TASK STATEMENT -
Find every line in the records below that holds the word "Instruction" and copy it.

INFORMATION -
* * * * *

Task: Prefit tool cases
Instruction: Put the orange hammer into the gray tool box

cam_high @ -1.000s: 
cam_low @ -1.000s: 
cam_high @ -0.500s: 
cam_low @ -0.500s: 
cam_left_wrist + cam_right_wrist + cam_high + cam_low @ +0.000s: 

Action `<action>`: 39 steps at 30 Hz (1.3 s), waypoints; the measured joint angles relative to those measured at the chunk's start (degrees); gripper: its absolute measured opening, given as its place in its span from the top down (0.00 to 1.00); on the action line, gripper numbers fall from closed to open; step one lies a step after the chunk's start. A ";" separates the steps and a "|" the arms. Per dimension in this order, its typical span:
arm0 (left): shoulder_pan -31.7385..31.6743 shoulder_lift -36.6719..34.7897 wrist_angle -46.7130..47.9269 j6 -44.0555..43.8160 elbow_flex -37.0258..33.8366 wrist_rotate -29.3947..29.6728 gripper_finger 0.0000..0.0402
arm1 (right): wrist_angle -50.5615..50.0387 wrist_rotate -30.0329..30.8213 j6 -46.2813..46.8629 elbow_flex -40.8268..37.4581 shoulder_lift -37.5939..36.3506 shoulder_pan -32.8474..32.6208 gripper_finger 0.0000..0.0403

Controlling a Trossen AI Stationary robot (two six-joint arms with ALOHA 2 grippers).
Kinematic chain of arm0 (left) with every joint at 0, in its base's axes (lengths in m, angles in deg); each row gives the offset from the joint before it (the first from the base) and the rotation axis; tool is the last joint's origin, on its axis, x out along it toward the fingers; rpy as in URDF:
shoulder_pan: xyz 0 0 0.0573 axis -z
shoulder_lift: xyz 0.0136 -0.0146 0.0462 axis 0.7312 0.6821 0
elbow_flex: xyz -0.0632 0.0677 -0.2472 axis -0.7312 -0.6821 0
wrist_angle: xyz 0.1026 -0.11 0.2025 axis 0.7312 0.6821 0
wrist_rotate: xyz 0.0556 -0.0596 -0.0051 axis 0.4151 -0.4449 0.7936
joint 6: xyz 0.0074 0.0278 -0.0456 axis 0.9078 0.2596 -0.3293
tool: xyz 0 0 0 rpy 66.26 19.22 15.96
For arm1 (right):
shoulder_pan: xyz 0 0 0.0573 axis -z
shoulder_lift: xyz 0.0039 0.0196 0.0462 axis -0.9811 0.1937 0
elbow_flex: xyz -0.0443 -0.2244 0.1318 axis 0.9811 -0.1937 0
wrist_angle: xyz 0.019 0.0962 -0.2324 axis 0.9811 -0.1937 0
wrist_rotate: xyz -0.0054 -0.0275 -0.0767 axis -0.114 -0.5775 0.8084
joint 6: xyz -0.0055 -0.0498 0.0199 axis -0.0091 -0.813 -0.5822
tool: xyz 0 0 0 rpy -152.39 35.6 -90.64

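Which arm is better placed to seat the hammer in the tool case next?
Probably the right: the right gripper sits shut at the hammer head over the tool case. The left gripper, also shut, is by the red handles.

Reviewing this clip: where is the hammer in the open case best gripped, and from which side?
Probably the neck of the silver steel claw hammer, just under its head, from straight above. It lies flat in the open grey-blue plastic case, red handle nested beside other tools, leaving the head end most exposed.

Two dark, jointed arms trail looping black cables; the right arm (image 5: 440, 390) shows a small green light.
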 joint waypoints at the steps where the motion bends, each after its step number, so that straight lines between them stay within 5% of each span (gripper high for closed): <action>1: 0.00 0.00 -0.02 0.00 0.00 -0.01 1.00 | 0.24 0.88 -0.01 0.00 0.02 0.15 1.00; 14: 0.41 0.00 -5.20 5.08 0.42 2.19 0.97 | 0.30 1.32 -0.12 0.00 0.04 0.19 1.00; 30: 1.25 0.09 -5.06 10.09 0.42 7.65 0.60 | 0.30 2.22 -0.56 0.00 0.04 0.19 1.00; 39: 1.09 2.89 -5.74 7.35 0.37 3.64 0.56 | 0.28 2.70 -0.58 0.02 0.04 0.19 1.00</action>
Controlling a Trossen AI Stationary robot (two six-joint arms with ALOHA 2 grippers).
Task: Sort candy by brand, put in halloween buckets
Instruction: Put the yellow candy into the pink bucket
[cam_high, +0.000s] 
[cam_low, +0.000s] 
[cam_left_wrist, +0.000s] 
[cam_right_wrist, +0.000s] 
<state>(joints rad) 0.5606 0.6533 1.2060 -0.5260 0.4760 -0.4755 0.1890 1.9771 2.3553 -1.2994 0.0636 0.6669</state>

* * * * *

YOUR SOLUTION -
Instruction: Put the orange hammer into the gray tool box
Instruction: Put the yellow candy into the pink bucket

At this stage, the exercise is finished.